Beginning with the line that contains "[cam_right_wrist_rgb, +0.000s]", transcribe the rest of the listing below exactly, including its last line, and exclude any pictures.

◇ ◇ ◇ ◇ ◇ ◇ ◇

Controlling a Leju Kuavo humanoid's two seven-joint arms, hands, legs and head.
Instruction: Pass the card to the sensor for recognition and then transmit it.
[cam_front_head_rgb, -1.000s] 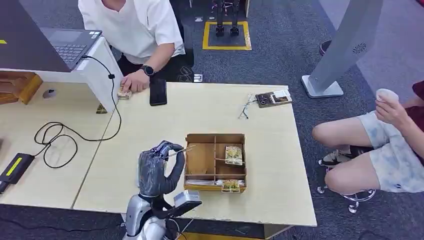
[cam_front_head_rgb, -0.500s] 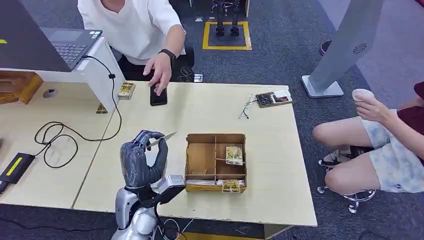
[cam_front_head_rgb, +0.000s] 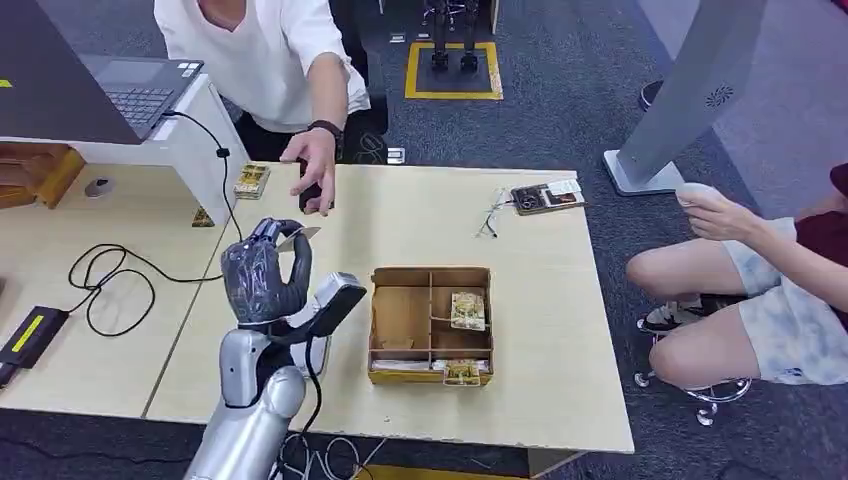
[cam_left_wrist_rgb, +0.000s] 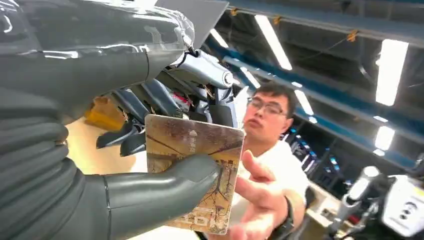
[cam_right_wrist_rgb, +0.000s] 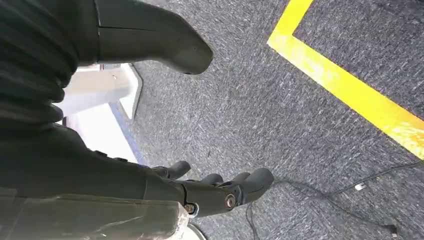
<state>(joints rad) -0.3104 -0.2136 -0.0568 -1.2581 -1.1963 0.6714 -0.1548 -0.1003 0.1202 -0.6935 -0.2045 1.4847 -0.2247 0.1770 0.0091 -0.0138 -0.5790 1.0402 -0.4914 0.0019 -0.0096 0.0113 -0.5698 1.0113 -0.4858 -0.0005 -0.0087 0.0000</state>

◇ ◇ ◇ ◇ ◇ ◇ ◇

[TASK ANSWER]
[cam_right_wrist_rgb, +0.000s] 
<state>(joints rad) -0.3104 -0.2136 -0.0568 -1.2581 -1.1963 0.6714 -0.1548 -0.1003 0.1202 -0.6935 -0.2045 1.4847 -0.2247 0.1770 0.0091 -0.0138 -0.5790 1.0402 -0.4914 0.0019 -0.0096 0.0113 -0.5698 1.0113 -0.4858 -0.0005 -0.0087 0.0000</state>

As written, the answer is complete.